Her phone pinged. She picked it up hesitantly and looked at her mother to make sure she was making the right decision by checking her phone. When she saw her mom wasn't giving so much as a glance toward her, she checked the message she'd received. She saw it was from her mother and her heart skipped a bit. Her mother was so mad that she texted her in church.

Mom: I expected you to lead the praise.

She wanted to type back to her mother, telling her to do it herself if she wanted to, but she didn't. Couldn't because her mother was a raging storm and she didn't want her to release said storm on her later on. She instead, went with, I'm sorry. I'll try next time.

Annie's mom felt satisfied with the text, hoping to see her daughter lead the praise the next Sunday when they came again.

During the praise session, Annie's eyes caught the movement of someone at the back of the church and looked just in time to see two men, rather, a man and a boy, who had an uncanny resemblance to each other, walk in through the door.

One thing was odd though. They were white and it was almost an only black church. She knew she hadn't seen them before because she could count on one hand the number of white people in Missionary Baptist Church. The hand would be full now though if both males were sticking permanently.

She found herself staring at the hottest boy she had ever seen in her fifteen years of life and that was saying something cause she had never found interest in boys. Was it the way his eyes seemed to be searching the crowd for someone? Or was it the way he bit his lip in concentration while doing so?

Either way, he found whoever it was they were searching for as the said person waved her hands in a motion for them to locate her.

Regina Harper. She was biracial. Half black and half white and Annie thought she had a thing for white folks. Her ex-fiance was white, her ex-boyfriend was white and now, she invited two white dudes to church. That could only mean she was dating one of them.

Annie didn't know if they were brothers cause it looked like the older one would be in his twenties and the younger one in his teens. Just as they sat down, her eyes locked with the latter's and she averted her gaze, only to be met with her mother's furious own.

I am dead, she thought. She knew her mother had no boys rule and she didn't have a problem with it because she never found one interesting enough to go against her mother. Even if she did find one, she wasn't sure she couldn't match her mother's tsunami. Her mother was the perfect definition of an Angry Black Woman when antagonized.

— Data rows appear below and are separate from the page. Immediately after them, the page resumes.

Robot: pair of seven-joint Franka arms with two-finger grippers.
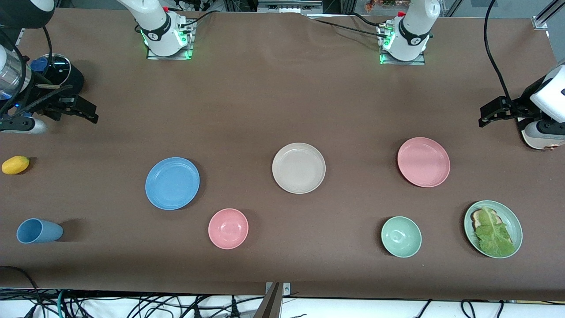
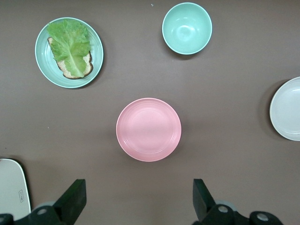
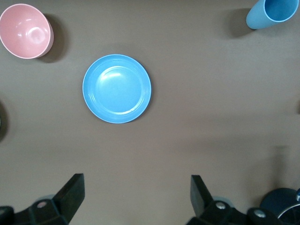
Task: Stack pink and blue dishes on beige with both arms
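Observation:
The beige plate (image 1: 299, 168) lies in the middle of the table, and its edge shows in the left wrist view (image 2: 287, 108). The pink plate (image 1: 423, 161) (image 2: 148, 129) lies beside it toward the left arm's end. Toward the right arm's end lies the blue plate (image 1: 172, 183) (image 3: 117, 88). All three are bare and apart from each other. My left gripper (image 1: 487, 114) (image 2: 139, 197) hangs open and holds nothing, high over the table's left-arm end. My right gripper (image 1: 88, 110) (image 3: 136, 194) hangs open with nothing between its fingers, over the right-arm end.
Nearer the front camera stand a pink bowl (image 1: 228, 228), a green bowl (image 1: 401, 236) and a green plate (image 1: 510, 218) with lettuce on bread. A blue cup (image 1: 39, 230) lies on its side and a yellow fruit (image 1: 15, 164) sits at the right arm's end.

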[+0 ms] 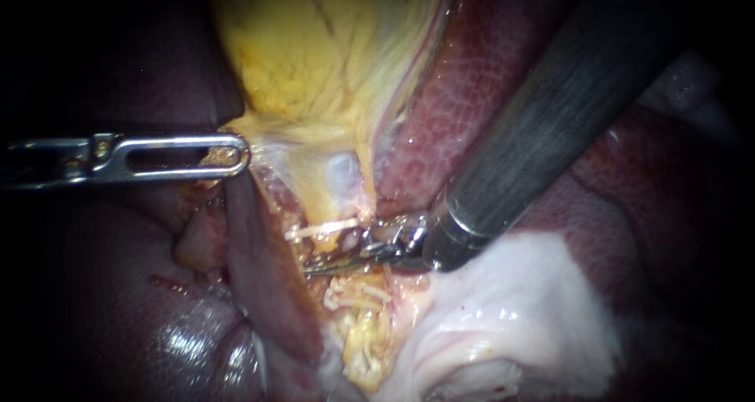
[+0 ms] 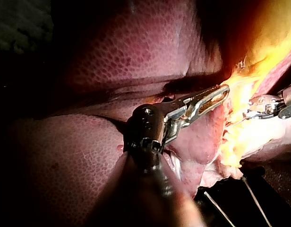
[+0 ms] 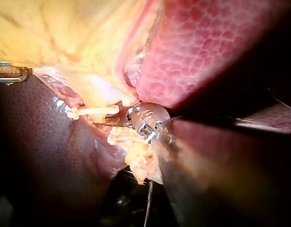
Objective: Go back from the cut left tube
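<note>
The pale cut tube (image 1: pixel 321 230) lies just above the right instrument (image 1: pixel 310 270), long axis nearly parallel to its thin, pressed-together end effector, while the left instrument (image 1: pixel 241 152), well apart from it, has its end effector pinching the gallbladder (image 1: pixel 314 64) edge.

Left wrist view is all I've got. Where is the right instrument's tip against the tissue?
Observer: In the endoscope view the right instrument has its tip beside a pale tube end, just below the yellow edge of the gallbladder.
Operator: What lies along its shaft?
Observer: Mottled liver on one side, pale white tissue on the other.
Operator: Anything close to its wrist?
Observer: The right wrist view shows crumbly yellow tissue hanging beside it.
</note>
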Robot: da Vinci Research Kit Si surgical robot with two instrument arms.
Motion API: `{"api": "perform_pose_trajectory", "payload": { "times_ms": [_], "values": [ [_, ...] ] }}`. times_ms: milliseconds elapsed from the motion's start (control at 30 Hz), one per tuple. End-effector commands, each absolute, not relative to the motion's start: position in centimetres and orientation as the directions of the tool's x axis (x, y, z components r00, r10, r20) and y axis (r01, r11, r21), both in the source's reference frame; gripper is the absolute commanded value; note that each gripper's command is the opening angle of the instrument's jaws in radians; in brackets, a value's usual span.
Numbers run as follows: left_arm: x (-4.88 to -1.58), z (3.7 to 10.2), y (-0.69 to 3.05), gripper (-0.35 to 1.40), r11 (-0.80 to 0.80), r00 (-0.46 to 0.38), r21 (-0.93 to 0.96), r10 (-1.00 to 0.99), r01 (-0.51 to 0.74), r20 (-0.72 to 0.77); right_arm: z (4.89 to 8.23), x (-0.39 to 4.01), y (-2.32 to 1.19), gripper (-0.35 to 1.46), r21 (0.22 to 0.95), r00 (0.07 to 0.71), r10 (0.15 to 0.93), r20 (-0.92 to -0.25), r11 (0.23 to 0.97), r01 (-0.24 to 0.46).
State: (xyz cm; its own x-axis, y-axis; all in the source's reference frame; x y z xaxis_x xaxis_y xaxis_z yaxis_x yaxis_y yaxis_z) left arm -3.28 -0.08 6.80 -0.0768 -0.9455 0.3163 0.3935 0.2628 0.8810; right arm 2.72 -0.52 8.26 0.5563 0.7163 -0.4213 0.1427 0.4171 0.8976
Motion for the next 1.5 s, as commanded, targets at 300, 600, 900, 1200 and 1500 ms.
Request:
{"api": "perform_pose_trajectory", "payload": {
  "times_ms": [300,600,900,1200,1500],
  "values": [
    [-3.28,6.80,-0.08,-0.35,0.263,-0.077,0.881,-0.946,0.393,0.316,8.25,2.71,-0.51,-0.35,0.898,0.557,0.716,-0.421,0.417,0.143],
    [-3.27,6.80,-0.08,-0.35,0.263,-0.076,0.881,-0.946,0.393,0.316,8.10,2.59,-0.48,1.16,0.864,0.494,0.729,-0.473,0.494,0.098],
    [-3.27,6.81,-0.08,-0.35,0.263,-0.076,0.881,-0.945,0.393,0.317,8.00,2.46,-0.43,1.21,0.859,0.489,0.725,-0.484,0.501,0.108],
    [-3.26,6.83,-0.08,-0.35,0.264,-0.076,0.881,-0.945,0.393,0.318,7.69,1.99,-0.38,1.43,0.793,0.449,0.677,-0.584,0.595,0.134],
    [-3.27,6.84,-0.09,-0.35,0.265,-0.076,0.880,-0.945,0.393,0.318,7.09,1.50,0.04,1.43,0.681,0.393,0.597,-0.699,0.723,0.113]
  ]
}}
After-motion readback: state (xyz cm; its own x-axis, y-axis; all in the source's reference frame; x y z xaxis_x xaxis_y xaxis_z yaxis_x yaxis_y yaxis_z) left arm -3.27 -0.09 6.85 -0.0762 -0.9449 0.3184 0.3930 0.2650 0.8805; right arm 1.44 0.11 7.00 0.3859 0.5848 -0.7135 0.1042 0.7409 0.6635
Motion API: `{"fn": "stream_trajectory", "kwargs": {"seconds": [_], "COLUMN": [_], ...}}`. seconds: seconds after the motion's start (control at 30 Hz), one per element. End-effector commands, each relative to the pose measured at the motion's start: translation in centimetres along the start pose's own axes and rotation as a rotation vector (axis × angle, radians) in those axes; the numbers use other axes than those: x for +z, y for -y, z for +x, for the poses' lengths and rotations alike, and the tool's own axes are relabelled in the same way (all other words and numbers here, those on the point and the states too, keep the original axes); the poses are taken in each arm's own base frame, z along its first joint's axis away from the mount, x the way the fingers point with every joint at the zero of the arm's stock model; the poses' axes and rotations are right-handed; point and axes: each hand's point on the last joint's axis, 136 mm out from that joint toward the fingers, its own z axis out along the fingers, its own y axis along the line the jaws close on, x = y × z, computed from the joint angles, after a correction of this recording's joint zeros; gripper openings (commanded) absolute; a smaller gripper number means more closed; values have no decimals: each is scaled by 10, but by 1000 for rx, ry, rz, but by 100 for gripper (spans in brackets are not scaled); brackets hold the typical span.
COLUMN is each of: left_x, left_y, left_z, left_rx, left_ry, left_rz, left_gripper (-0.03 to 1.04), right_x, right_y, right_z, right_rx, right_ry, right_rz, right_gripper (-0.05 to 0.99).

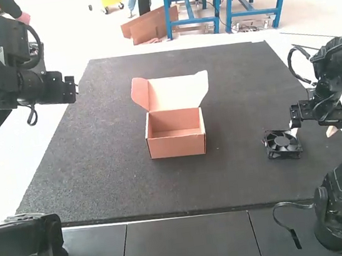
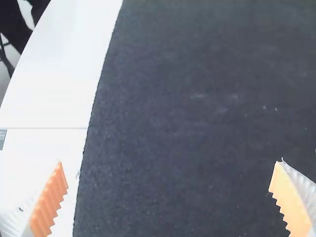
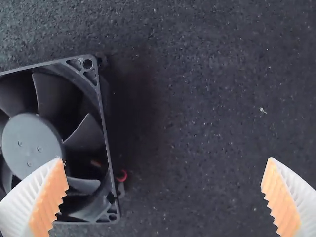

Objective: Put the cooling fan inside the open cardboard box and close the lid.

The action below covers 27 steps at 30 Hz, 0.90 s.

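Surface: black textured mat [image 1: 100, 162] laid over a white table [image 1: 10, 155], seen from the high view.

Cardboard box [image 1: 174, 130] sits at mat centre, upright and open at the top. Its lid [image 1: 175, 91] stands up along the far wall, with small side flaps turned out at both ends.

Cooling fan [image 1: 282, 143] lies flat on the mat at about 4 o'clock from the box, well apart from it and outside it. It has a black square frame with blades and round hub facing up. In the right wrist view a short red wire [image 3: 121, 174] shows at one edge of the frame.

Right gripper [image 1: 313, 127] hangs at about 2 o'clock from the fan, near it, close to the mat's right border. The white ribbed fingers with orange pads are spread wide and hold nothing. In the right wrist view one finger [image 3: 44, 202] overlaps a corner of the fan frame, and I cannot tell whether it touches. The other finger is over bare mat.

Left gripper [image 2: 168, 207] is at about 10 o'clock from the box, well apart from it, over the mat's left border. Its fingers are also spread wide with nothing between them. One orange pad [image 2: 49, 197] is above the white table and the other above the mat.
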Motion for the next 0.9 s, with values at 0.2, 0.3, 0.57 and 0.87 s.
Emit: {"fn": "stream_trajectory", "kwargs": {"seconds": [0.2,0.3,0.57,0.87], "left_x": [-8,-8,-6,-6], "left_y": [-6,-5,-5,-5], "left_z": [-23,-26,-31,-32], "left_rx": [-6,-8,-9,-10], "left_ry": [51,54,58,60], "left_rz": [-14,-13,-13,-13], "left_gripper": [97,97,97,97], "right_x": [7,10,23,35], "right_y": [8,9,8,7], "right_z": [-9,-9,-4,3], "right_rx": [22,23,15,14], "right_ry": [-21,-34,-80,-129], "right_rz": [28,34,34,32], "right_gripper": [90,90,90,67]}}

Annie managed to go through the song the choir presented even if her eyes kept going back to the white teenage boy with brown locks. She couldn't quite catch what his eyes looked like as she was far from him.

She fully planned on talking to him after the service was over but to her utter disappointment, he left before the service could even close. What a douche, she thought with a huff, crossing her arms and stalking towards her brothers. He attended late and left early. Like who the hell does that?